# Provided data:
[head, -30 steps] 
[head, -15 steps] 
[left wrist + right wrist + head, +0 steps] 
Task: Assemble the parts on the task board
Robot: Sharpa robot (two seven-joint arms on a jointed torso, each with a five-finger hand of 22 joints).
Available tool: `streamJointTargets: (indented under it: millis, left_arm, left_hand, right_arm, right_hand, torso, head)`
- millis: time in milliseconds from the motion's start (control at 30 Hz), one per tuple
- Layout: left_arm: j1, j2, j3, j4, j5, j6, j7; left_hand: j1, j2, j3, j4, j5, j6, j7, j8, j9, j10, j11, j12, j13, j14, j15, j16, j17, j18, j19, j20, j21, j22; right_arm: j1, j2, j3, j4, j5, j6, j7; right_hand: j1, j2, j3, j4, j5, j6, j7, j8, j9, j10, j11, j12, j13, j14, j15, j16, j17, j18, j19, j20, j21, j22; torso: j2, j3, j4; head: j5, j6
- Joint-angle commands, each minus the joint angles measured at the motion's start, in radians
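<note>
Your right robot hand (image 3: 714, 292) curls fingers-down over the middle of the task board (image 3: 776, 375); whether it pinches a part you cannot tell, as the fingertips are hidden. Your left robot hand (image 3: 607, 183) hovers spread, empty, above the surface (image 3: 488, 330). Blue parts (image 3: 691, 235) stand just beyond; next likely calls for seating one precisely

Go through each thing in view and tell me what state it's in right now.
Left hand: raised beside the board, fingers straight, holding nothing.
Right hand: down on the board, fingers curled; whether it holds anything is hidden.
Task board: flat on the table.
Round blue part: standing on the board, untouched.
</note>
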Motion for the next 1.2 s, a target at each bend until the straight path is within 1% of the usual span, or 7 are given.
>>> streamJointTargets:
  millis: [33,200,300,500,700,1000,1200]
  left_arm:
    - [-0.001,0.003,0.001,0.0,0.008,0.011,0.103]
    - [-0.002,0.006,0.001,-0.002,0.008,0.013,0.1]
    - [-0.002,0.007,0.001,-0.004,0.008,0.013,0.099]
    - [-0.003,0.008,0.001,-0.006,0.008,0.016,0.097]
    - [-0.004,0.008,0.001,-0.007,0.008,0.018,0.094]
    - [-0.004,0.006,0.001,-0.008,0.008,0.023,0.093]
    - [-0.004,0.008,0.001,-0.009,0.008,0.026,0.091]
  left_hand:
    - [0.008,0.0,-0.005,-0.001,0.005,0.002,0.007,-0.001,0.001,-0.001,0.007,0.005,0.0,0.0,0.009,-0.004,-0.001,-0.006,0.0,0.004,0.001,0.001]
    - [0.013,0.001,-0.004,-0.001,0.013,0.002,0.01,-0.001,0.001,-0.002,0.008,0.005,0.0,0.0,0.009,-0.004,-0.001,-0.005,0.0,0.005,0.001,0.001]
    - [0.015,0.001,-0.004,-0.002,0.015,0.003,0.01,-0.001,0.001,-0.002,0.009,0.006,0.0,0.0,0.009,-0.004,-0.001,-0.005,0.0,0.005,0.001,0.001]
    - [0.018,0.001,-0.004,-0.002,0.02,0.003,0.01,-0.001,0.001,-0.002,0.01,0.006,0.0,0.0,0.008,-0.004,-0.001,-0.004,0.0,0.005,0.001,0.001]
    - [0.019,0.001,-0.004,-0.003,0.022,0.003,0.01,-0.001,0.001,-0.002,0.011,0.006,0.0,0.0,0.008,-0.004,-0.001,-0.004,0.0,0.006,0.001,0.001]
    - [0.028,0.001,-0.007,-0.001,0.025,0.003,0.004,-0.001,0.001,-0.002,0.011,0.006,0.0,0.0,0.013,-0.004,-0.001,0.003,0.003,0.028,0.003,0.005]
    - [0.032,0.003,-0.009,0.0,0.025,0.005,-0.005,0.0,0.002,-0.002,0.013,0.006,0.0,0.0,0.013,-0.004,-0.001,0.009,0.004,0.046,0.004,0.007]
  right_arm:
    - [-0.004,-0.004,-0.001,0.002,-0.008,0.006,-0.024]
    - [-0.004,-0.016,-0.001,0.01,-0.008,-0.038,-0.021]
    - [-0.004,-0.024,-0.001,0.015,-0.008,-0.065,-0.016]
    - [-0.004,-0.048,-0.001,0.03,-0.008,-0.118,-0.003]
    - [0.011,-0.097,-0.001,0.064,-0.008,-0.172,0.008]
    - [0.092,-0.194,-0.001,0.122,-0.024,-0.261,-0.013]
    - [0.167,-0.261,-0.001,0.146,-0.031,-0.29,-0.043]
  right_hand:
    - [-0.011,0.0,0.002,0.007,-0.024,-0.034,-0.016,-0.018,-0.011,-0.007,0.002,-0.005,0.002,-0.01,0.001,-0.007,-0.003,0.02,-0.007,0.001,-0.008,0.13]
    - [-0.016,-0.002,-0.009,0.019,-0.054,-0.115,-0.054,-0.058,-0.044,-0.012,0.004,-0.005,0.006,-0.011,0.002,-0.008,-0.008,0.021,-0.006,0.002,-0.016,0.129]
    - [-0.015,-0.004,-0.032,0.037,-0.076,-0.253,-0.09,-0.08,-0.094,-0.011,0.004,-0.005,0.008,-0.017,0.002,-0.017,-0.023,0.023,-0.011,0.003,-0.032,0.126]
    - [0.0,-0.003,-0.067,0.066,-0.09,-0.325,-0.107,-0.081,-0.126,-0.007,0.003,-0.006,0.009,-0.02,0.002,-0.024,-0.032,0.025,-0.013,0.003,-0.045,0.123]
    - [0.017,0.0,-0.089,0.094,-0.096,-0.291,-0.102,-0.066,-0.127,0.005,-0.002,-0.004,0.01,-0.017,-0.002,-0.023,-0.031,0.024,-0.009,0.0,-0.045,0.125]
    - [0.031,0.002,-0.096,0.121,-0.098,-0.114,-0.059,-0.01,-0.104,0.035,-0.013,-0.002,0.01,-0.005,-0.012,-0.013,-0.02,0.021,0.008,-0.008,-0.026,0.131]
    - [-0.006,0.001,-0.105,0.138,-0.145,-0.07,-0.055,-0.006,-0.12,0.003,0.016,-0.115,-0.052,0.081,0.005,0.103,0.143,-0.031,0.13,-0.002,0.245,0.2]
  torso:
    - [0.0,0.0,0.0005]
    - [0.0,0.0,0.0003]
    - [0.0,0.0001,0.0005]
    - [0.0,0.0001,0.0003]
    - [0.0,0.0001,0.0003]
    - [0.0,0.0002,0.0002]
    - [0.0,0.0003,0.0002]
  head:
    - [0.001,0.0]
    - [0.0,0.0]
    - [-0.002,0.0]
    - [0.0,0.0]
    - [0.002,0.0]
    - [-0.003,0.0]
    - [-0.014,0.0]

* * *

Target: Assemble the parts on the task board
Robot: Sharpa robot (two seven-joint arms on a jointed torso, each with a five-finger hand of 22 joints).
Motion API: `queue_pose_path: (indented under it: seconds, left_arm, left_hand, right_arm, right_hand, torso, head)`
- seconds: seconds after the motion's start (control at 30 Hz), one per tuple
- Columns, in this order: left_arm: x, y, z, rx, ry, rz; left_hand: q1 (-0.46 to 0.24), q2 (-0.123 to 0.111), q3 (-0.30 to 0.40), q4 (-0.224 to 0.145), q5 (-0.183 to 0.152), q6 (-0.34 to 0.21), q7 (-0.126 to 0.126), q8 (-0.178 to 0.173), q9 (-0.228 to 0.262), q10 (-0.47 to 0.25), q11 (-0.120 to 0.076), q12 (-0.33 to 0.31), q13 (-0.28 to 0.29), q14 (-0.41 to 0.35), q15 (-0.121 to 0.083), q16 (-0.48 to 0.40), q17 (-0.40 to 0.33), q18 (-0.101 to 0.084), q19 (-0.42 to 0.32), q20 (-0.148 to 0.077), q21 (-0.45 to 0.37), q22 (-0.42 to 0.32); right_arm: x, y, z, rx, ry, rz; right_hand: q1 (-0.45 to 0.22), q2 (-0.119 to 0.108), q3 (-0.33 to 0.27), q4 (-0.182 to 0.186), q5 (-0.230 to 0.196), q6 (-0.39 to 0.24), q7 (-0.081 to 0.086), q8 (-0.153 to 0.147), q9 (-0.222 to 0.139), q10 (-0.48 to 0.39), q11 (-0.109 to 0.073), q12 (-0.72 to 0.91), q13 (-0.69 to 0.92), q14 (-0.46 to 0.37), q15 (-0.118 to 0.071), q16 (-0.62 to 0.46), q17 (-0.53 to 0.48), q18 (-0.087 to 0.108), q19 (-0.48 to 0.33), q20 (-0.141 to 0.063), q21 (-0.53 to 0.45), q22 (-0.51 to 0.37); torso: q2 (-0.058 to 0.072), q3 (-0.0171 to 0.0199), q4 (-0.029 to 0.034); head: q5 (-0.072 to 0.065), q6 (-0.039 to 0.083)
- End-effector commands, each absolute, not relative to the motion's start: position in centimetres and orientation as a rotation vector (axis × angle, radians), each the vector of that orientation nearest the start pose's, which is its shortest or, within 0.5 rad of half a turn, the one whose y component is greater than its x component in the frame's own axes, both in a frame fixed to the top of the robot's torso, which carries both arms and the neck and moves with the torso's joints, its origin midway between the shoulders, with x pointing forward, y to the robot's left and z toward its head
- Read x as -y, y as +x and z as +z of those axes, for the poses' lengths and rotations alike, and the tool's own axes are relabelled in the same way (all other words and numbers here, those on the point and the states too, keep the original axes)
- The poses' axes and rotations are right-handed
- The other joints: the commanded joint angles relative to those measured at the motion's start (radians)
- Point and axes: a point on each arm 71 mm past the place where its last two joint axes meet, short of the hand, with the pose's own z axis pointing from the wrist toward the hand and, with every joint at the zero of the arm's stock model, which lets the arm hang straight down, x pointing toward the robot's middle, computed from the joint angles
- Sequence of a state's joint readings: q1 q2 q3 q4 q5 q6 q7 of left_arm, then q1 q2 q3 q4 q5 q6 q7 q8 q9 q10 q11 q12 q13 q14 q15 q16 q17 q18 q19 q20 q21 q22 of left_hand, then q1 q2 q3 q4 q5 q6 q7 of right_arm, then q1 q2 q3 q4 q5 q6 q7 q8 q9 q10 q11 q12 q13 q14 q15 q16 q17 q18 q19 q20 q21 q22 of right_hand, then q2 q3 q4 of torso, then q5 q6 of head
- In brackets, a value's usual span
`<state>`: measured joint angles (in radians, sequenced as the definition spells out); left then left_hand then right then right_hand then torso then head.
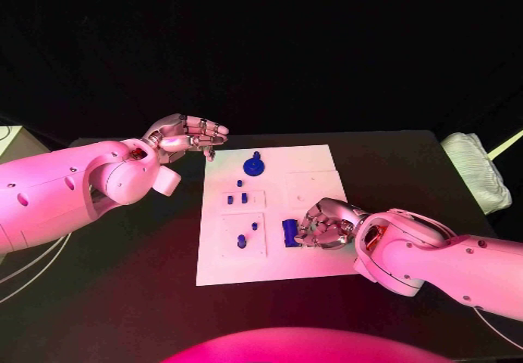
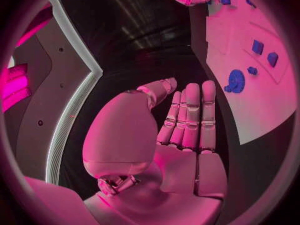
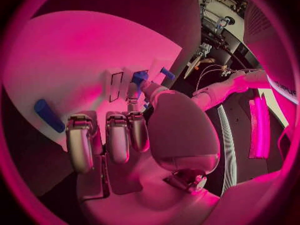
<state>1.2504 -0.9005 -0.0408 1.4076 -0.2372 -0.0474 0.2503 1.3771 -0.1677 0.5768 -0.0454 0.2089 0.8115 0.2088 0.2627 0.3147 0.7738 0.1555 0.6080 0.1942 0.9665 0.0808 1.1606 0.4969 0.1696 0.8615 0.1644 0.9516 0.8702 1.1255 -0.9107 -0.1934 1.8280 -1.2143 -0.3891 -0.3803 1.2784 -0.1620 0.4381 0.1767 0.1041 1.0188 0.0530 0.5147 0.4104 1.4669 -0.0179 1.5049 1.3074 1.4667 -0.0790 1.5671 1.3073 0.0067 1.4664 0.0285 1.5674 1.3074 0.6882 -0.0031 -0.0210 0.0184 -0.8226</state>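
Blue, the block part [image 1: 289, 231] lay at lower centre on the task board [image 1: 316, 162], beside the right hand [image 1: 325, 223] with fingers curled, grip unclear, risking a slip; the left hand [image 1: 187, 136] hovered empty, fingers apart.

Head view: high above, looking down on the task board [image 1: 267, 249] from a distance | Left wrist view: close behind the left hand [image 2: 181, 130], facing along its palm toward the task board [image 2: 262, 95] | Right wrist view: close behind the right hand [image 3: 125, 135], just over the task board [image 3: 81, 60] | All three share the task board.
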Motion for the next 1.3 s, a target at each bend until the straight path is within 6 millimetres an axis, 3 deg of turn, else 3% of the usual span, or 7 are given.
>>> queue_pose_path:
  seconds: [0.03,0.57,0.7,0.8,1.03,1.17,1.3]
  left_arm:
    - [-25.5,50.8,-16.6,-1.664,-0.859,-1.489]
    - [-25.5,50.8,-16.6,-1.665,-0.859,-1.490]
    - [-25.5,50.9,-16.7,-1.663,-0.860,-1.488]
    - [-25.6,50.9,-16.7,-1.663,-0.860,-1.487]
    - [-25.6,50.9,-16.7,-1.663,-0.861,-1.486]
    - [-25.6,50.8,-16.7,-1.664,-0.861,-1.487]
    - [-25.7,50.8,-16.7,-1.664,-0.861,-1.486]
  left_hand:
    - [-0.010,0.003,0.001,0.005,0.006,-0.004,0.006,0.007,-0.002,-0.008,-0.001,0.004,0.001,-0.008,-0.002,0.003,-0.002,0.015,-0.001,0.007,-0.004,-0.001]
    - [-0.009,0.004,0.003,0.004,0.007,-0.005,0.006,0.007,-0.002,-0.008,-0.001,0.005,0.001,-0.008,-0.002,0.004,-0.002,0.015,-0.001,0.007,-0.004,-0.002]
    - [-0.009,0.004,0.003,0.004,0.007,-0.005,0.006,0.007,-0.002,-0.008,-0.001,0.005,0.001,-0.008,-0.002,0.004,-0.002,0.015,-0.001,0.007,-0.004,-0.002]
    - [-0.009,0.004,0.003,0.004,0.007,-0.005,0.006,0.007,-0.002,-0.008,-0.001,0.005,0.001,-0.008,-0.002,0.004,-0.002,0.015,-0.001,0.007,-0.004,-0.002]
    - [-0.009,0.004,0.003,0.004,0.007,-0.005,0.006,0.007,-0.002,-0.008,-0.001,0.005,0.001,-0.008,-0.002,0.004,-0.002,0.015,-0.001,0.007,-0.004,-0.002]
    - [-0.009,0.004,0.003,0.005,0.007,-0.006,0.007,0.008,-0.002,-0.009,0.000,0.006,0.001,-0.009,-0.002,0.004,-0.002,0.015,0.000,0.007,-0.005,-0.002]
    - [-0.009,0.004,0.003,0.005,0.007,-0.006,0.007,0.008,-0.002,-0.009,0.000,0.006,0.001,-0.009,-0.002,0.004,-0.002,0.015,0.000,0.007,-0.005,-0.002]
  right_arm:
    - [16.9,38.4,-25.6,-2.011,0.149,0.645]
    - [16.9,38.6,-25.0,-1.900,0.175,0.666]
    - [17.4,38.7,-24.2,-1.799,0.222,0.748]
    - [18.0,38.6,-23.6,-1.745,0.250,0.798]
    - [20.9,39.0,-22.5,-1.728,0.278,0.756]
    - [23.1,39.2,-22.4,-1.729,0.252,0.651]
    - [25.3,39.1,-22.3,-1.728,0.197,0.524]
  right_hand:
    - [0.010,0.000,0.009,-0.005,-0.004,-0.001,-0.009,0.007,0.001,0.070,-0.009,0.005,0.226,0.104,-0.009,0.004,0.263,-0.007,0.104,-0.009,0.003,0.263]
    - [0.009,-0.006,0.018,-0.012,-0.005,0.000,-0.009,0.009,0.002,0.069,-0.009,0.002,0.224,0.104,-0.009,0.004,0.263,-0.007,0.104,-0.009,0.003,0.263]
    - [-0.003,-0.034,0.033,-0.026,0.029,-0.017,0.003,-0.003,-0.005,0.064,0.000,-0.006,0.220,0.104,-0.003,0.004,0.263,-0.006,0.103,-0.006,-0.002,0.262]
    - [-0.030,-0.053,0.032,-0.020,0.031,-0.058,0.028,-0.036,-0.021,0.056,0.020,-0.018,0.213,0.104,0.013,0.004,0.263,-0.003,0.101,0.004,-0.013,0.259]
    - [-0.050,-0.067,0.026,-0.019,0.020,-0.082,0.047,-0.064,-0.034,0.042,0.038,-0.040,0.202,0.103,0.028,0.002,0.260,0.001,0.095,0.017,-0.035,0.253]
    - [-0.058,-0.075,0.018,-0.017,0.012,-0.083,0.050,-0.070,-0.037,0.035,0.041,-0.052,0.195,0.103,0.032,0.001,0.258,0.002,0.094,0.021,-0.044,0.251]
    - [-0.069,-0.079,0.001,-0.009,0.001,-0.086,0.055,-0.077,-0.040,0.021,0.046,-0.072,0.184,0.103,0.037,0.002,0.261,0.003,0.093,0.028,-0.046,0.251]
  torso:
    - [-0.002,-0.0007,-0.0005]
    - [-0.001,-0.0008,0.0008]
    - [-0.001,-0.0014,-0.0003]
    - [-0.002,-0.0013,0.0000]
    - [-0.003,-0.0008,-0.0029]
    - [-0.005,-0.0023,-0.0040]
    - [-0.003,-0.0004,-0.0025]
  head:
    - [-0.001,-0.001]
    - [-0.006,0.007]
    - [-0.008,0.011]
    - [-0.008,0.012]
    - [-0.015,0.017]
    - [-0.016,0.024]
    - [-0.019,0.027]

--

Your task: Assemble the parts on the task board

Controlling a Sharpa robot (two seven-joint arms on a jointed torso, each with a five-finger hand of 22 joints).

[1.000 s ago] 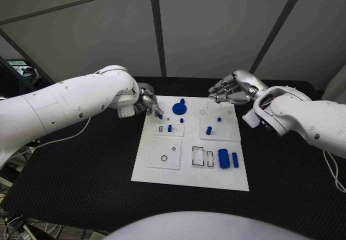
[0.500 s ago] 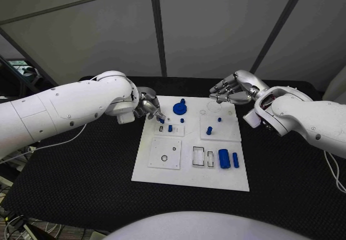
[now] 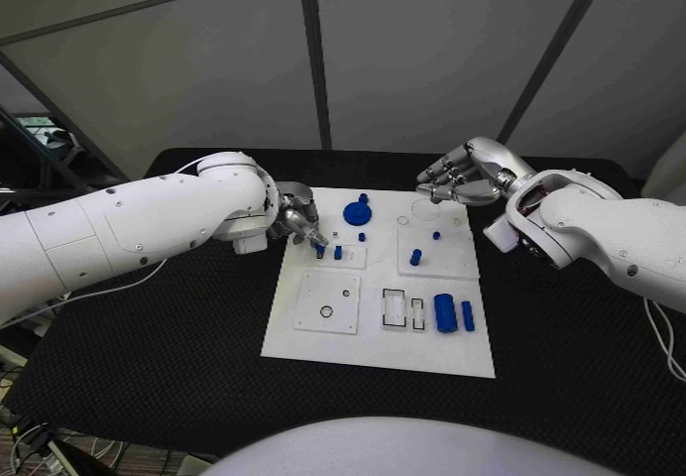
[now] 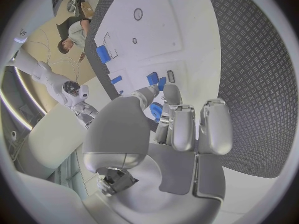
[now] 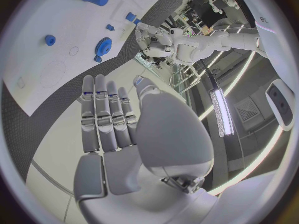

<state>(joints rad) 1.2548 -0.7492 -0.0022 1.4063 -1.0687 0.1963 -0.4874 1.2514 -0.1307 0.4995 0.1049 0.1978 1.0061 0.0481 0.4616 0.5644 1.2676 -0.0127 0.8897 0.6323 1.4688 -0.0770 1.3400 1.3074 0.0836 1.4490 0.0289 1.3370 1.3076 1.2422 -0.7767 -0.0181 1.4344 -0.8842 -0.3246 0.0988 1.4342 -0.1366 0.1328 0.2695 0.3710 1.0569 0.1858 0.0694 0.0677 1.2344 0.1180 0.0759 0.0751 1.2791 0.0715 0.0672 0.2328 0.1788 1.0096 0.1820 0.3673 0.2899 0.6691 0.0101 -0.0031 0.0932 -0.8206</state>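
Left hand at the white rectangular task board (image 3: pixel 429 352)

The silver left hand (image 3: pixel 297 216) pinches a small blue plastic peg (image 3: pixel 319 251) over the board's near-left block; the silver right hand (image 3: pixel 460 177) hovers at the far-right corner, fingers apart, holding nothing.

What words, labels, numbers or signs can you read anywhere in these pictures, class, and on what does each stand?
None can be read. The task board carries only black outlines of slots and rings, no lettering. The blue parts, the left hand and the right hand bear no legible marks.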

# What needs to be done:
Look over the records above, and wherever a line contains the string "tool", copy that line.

# Response to the task:
Available tool: `streamJointTargets: (indented under it: millis, left_arm, left_hand, right_arm, right_hand, torso, head)`
- Read x as -y, y as +x and z as +z of those axes, for the poses' lengths and rotations alike, and the tool's own axes are relabelled in the same way (all other words and numbers here, those on the point and the states too, keep the original axes)

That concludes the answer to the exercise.